The task: Set down every entry exactly as it was written.

Stored items:
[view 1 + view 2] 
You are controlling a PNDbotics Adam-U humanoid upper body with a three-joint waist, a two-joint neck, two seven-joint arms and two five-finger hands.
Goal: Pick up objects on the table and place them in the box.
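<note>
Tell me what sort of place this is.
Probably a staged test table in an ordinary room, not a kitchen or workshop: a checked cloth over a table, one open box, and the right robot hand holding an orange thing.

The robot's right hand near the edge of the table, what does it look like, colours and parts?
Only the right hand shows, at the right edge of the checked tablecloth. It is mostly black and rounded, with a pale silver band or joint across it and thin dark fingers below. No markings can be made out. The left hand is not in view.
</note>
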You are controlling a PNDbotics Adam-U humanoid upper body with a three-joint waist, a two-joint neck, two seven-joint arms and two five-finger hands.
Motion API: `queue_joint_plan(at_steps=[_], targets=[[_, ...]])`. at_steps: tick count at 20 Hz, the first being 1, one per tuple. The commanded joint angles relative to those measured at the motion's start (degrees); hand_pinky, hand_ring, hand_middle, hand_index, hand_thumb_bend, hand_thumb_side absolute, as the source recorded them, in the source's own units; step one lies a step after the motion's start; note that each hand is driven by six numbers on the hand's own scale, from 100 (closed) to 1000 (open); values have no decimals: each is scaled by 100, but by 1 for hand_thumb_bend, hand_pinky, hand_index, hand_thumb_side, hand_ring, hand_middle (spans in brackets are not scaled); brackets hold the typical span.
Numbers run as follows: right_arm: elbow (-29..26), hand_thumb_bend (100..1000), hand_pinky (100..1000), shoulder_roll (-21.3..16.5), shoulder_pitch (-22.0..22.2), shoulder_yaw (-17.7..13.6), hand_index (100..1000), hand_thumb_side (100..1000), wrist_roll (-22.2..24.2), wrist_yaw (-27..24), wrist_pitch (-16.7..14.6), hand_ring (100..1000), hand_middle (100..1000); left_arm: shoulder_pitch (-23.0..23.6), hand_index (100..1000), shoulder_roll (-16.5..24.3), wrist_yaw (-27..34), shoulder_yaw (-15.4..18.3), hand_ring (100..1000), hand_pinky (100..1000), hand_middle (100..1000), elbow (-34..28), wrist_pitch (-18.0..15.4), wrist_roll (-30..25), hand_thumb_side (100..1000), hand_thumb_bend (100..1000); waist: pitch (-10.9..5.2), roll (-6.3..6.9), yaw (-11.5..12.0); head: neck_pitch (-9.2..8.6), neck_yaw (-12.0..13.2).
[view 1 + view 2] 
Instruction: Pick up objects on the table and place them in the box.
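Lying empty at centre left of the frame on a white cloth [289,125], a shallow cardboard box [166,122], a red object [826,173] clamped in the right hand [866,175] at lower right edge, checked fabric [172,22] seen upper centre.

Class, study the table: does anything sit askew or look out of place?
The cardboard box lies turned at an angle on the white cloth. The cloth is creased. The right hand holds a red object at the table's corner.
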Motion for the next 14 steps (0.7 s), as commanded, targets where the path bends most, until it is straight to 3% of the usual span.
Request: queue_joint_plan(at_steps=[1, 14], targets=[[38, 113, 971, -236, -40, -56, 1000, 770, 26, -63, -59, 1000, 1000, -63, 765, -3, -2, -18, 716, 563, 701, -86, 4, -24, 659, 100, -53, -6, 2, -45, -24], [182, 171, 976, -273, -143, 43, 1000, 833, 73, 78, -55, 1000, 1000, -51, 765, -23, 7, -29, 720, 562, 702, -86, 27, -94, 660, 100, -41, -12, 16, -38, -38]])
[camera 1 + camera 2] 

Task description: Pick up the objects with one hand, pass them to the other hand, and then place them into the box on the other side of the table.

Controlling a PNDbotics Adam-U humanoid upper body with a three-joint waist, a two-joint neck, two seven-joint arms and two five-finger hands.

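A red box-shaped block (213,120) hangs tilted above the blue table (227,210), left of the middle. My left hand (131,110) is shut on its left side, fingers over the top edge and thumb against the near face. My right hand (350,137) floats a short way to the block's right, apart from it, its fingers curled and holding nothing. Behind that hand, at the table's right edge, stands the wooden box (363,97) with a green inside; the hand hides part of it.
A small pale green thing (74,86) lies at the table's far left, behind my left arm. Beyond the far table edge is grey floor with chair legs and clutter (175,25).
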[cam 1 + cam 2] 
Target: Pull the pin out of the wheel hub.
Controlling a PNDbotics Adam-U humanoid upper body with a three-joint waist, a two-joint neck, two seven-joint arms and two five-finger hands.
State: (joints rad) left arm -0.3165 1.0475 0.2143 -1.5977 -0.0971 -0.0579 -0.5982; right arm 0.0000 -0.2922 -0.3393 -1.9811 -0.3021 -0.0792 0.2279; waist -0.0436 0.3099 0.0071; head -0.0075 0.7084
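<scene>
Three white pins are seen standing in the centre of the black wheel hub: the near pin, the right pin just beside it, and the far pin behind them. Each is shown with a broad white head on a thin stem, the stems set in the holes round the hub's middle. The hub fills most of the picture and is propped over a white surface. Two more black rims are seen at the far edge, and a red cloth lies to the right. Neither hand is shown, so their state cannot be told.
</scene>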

Your response:
[view 1 + view 2] 
You are controlling a PNDbotics Adam-U humanoid upper body with a three-joint waist, a two-joint neck, two seven-joint arms and two five-finger hands.
Goal: Pick up objects on the table and place them in the box.
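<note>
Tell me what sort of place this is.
Probably a staged test table in an ordinary room, not a kitchen or workshop: a checked cloth over a table, one open box, and the right robot hand holding an orange thing.

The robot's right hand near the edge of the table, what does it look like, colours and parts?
Only the right hand shows, at the right edge of the checked tablecloth. It is mostly black and rounded, with a pale silver band or joint across it and thin dark fingers below. No markings can be made out. The left hand is not in view.
</note>
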You are controlling a PNDbotics Adam-U humanoid upper body with a three-joint waist, a two-joint neck, two seven-joint arms and two five-finger hands.
Motion API: `queue_joint_plan(at_steps=[_], targets=[[_, ...]])`. at_steps: tick count at 20 Hz, the first being 1, one per tuple. The commanded joint angles relative to those measured at the motion's start (degrees); hand_pinky, hand_ring, hand_middle, hand_index, hand_thumb_bend, hand_thumb_side absolute, as the source recorded them, in the source's own units; step one lies a step after the motion's start; note that each hand is driven by six numbers on the hand's own scale, from 100 (closed) to 1000 (open); values have no decimals: each is scaled by 100, but by 1 for hand_thumb_bend, hand_pinky, hand_index, hand_thumb_side, hand_ring, hand_middle (spans in brackets are not scaled); brackets hold the typical span.
Numbers run as follows: right_arm: elbow (-29..26), hand_thumb_bend (100..1000), hand_pinky (100..1000), shoulder_roll (-21.3..16.5), shoulder_pitch (-22.0..22.2), shoulder_yaw (-17.7..13.6), hand_index (100..1000), hand_thumb_side (100..1000), wrist_roll (-22.2..24.2), wrist_yaw (-27..24), wrist_pitch (-16.7..14.6), hand_ring (100..1000), hand_middle (100..1000); left_arm: shoulder_pitch (-23.0..23.6), hand_index (100..1000), shoulder_roll (-16.5..24.3), wrist_yaw (-27..34), shoulder_yaw (-15.4..18.3), hand_ring (100..1000), hand_pinky (100..1000), hand_middle (100..1000), elbow (-34..28), wrist_pitch (-18.0..15.4), wrist_roll (-30..25), hand_thumb_side (100..1000), hand_thumb_bend (100..1000); waist: pitch (-10.9..5.2), roll (-6.3..6.9), yaw (-11.5..12.0); head: neck_pitch (-9.2..8.6), neck_yaw (-12.0..13.2).
[view 1 + view 2] 
Instruction: Pick up objects on the table and place them in the box.
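Lying empty at centre left of the frame on a white cloth [289,125], a shallow cardboard box [166,122], a red object [826,173] clamped in the right hand [866,175] at lower right edge, checked fabric [172,22] seen upper centre.

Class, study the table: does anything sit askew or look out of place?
The cardboard box lies turned at an angle on the white cloth. The cloth is creased. The right hand holds a red object at the table's corner.
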Motion for the next 14 steps (0.7 s), as commanded, targets where the path bends most, until it is straight to 3% of the usual span.
Request: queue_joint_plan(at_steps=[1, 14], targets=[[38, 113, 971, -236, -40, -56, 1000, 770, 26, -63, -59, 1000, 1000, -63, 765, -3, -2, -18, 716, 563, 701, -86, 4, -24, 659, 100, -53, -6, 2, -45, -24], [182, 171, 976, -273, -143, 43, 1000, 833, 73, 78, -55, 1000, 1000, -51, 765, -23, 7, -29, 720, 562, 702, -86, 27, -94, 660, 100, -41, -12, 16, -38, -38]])
[camera 1 + camera 2] 

Task description: Pick up the objects with one hand, pass them to the other hand, and then place them into the box on the other side of the table.

Controlling a PNDbotics Adam-U humanoid upper body with a three-joint waist, a two-joint neck, two seven-joint arms and two five-finger hands.

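A red box-shaped block (213,120) hangs tilted above the blue table (227,210), left of the middle. My left hand (131,110) is shut on its left side, fingers over the top edge and thumb against the near face. My right hand (350,137) floats a short way to the block's right, apart from it, its fingers curled and holding nothing. Behind that hand, at the table's right edge, stands the wooden box (363,97) with a green inside; the hand hides part of it.
A small pale green thing (74,86) lies at the table's far left, behind my left arm. Beyond the far table edge is grey floor with chair legs and clutter (175,25).
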[cam 1 + cam 2] 
Target: Pull the pin out of the wheel hub.
Controlling a PNDbotics Adam-U humanoid upper body with a three-joint waist, a two-joint neck, two seven-joint arms and two five-finger hands.
State: (joints rad) left arm -0.3165 1.0475 0.2143 -1.5977 -0.0971 -0.0579 -0.5982; right arm 0.0000 -0.2922 -0.3393 -1.9811 -0.3021 -0.0792 0.2279; waist -0.0436 0.3099 0.0071; head -0.0075 0.7084
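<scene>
Three white pins are seen standing in the centre of the black wheel hub: the near pin, the right pin just beside it, and the far pin behind them. Each is shown with a broad white head on a thin stem, the stems set in the holes round the hub's middle. The hub fills most of the picture and is propped over a white surface. Two more black rims are seen at the far edge, and a red cloth lies to the right. Neither hand is shown, so their state cannot be told.
</scene>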

That concludes the output.